For enterprise clients, the commercial platform is free for 10 users or less, and $300 one-time license fee for between 11 and 50 users, plus a $75 annual fee. Companies with extremely large numbers of users can get a volume discount, Joy added.
Additional services, such as hosting, building, development, and design services are available at additional cost from partners, he said.
A VastPark virtual environment comes in two parts. The first is pre-loaded by the user when they first install the software, and includes the basic environment and the objects in it. The second part is downloaded from the server, and can be easily changed. Pre-loading part of the environment means that it loads faster — users don’t have to wait for the walls, buildings and textures to load, as they do in Second Life and OpenSim.
This makes it a good fit for companies with large complex worlds with mostly static content.
It’s possible to create and move simple objects from inside the world, but that requires that the platform be set up to allow that kind of editing, Joy said. This setup work needs to be done by professional Microsoft .Net programers, or by one of VastPark’s partners.
There is also no in-world customization of avatars, which need to be created through an external platform such as Evolver.
VastPark is not a plug-and-play kind of system, he added.
“You have to think of our platform as very much a developer’s platform,” he said.
In fact, it is that heavy dependence on developers that most sets VastPark apart from its competitors. Clients are expected to work with VastPark’s partners, rather than with VastPark directly, in creating and deploying their virtual environments.
“Our partners are using our platform to develop on, and they can made additional revenues from services and plugins,” said Lori Kavle, president of VastPark US. “Our partners love our strategic model because it allows a whole new revenue model for them.”
But by keeping basic functionality out of the core server platform, VastPark doesn’t just create money-making opportunities for its partners — it’s also creating implementation delays and additional costs for enterprise customers.
According to Joy, however, the platform’s flexibility means that customers can get the virtual world customized to a very high degree to meet their needs.
“If you want to write a new plugin for the platform that could radically change how the platform works — such as bringing in your own avatar system — it’s completely limitless,” he siad. “You just have to be a .Net developer, and there are millions of .Net developers out there, and one in every enterprise that’s a .Net shop.”
“One of the reasons that we did win the vGog contract is our open architecture,” added Kavle. “The governments looks at us as a highly extensible platform.”
The other reason for the win, she said, is that VastPark comes with an integrated social network.
“The vision of the federal consortium Federal Consortium for Virtual Worlds] — and the government as a whole — is that it’s not just about jumping into a virtual world and going into a room,” she said. “The goal is to have a social network were people can work online and offline and continue their work in a virtual world as an extention of the whole social network. It is a way to pull people into virtual worlds instead of pushing them into virtual worlds.”
VastPark currently uses a standalone viewer, which users have to install separately. The company is working on a Web-based browser, Joy added, but is waiting for Web standards to catch up.

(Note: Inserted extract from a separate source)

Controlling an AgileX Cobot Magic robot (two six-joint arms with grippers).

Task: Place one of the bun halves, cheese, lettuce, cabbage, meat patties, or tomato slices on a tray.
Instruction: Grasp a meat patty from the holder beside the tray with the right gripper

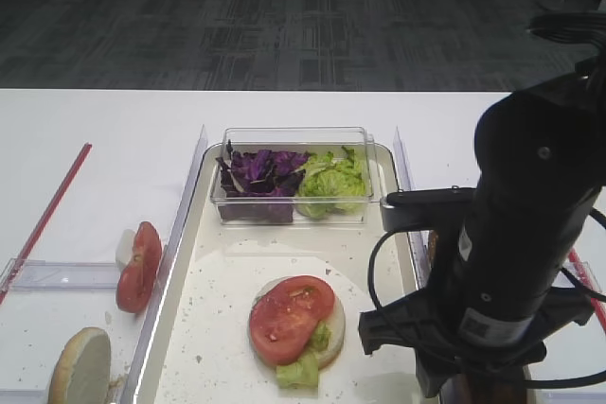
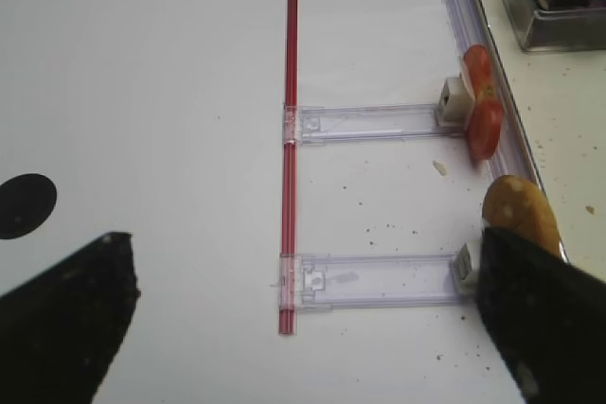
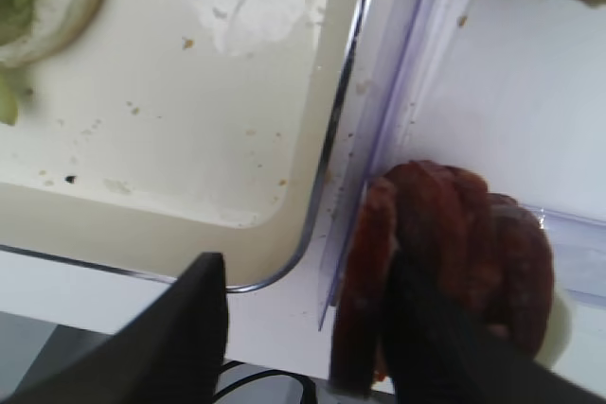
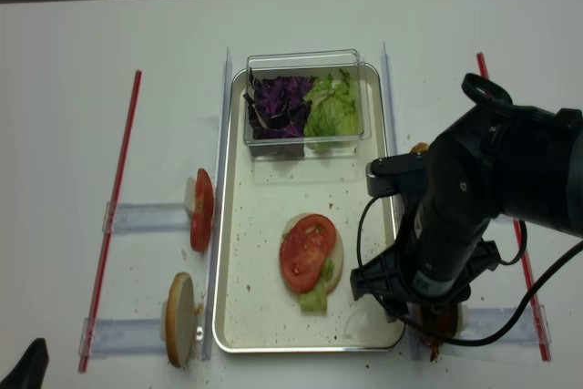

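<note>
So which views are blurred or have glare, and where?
Right wrist view: soft focus overall, the dark right gripper fingers blurred, bright glare on the cream-white rectangular tray. Left wrist view: near black fingers blurred. Both high views: sharp.

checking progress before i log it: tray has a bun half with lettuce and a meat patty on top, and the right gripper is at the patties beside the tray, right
Not quite. In the exterior high view the bun half on the tray carries lettuce and a tomato slice, not a meat patty. The right gripper is indeed at the meat patties beside the tray.
</note>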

There is also no cross-world teleportation, where a user can take an avatar from one company’s world and teleport that avatar and its belongings to another company’s world. (This is currently possible in OpenSim through the hypergrid standard, and more than 50 public worlds — and an uncountable number of private grids — are now connected.)
The VastPark platform does come with some pre-built virtual environment templates, said Kavle. They include conference rooms, an auditorium, an operations center, an apartment, a corporate headquarters with a lobby, and two break-out rooms.